The structure acquires a different dimension with the unique works of art, which are placed in the open areas, of the talented sculptors. There is an open and closed café, administration, exhibition and sports hall in a circular plan, which is developed around the structure.
The Guesthouse is a structure that was designed for the high-level personnel of the Presidency and the high-level officials who accompany the foreign heads of state. The two story structure is located between the Guesthouse for the Foreign Heads of State and the Social Center. The building includes a total of 12 suites and 4 each two person bedrooms, which are located around a centralized hall and gallery, which opens to the sky with a skylight.
The entrance building, which is composed of two small blocks on both sides of the main entrance, and the axis that descends vertically to the Bosphorus from the entrance square that is organized for the landing of a helicopter at the Kalender Hill of the Presidential Villa, is connected with eaves that pass over the road. The rooms in these small blocks were planned for the security units where the soldiers and police are located.

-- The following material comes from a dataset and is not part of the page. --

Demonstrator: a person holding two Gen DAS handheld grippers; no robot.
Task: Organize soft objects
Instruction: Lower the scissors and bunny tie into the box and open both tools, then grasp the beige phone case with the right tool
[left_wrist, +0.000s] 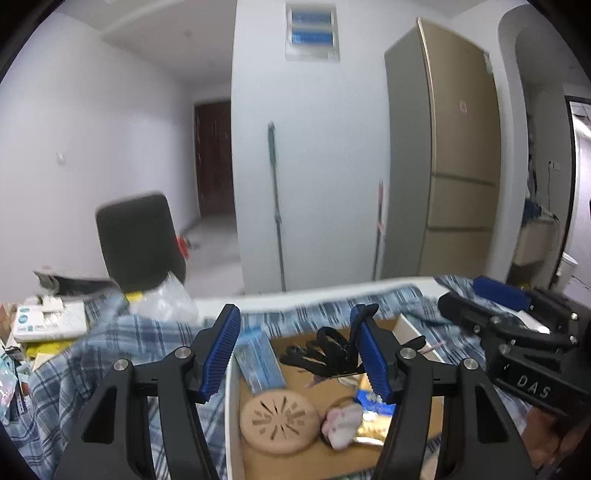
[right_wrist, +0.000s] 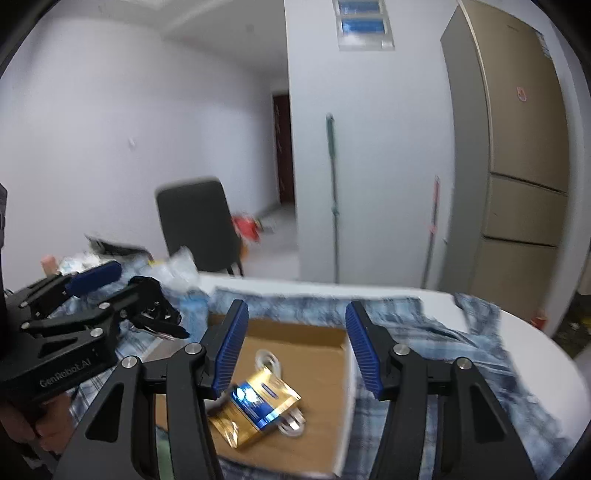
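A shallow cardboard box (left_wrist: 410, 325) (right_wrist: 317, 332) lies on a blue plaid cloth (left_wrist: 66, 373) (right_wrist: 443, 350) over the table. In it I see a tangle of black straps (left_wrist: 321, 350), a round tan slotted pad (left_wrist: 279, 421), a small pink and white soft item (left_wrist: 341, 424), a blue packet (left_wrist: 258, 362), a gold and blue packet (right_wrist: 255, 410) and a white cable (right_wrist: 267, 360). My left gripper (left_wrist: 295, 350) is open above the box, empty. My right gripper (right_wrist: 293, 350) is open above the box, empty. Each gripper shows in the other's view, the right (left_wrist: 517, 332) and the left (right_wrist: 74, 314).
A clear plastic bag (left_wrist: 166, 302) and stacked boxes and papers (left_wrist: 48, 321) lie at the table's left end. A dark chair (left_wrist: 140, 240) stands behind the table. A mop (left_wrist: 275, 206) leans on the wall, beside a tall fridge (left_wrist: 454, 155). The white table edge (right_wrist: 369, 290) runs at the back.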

The Villa was constructed by the Huber Brothers, the weapons brokers, who represented the German Mauser and Krupp companies at the end of the nineteenth and the beginning of the twentieth centuries. The Villa is also referred to with the same name today. The Huber Brothers preferred this villa, especially due to the fact that it was close to Germany’s summer embassy building. When the Huber Brothers returned to their country after the Second Constitutional Monarchy, the ownership of the Villa passed until 1932 to the Egyptian Princess Kadriye and her husband Mahmut Hayri Pasha. After this date, the Villa was donated to the Notre Dame de Sion School and the title deed was registered on behalf of Therese Clement and Marie Aimee Odent.
The Villa and land, which were inherited by the heirs of Clement and Odent, were sold in 1973 to the Boğaziçi Construction and Tourism Corporation. It was nationalized in 1985 and allocated to the Presidential General Secretariat.
The restoration of the historical statue groups, the façade and the roof of the residence and the landscaping were made between 1997-2000 (*).
The Huber Villa is a residence composed of two buildings connected to each other. It is an entirety with a garage for phaetons, formed of a stable and carriage sections made with great care, a Villa on a Terrace, a Hunting Villa, a greenhouse and a plant cover formed of valuable trees, statue groups, walls and niches to the north of the residence.
The architect and construction date of the first building are not known exactly. However, some additions made to the main building in the second stage were constructed by the Italian Architect Raimondo D’Aranco, who was in İstanbul in that period and put his signature on important works of art. D’Aranco’s arrangements at the Huber Villa acquired its present-day monumental appearance and a unique perspective.
Economist-writer Orhan Erdenen, who defined the architectural style as art nouveau, expresses as follows a feature, which separates this villa from the other waterside mansions at the Bosphorus and makes it almost unique in the world: “Its architecture is a mixture of the Chinese, Indian, Persian, Islamic, Ottoman and European styles. It is almost as though the architects from different nations completed the structures by working in turns…”
The Huber Villa, besides its architectural features, still preserves the characteristic of being one of the most extensive green areas of the Bosphorus with its grove of 34 hectares. (84.02 acres)
(*) Architect Coşkun Karadeniz carried out the coordination of the design and implementation at every dimension of the project with the restoration activity processes of the Tarabya Presidential Campus between 1997-2000. In this section, use was made of the study by Coşkun Karadeniz titled, “The Presidential Tarabya Villa: Urban Design Project/New Buildings Aimed at Preservation”.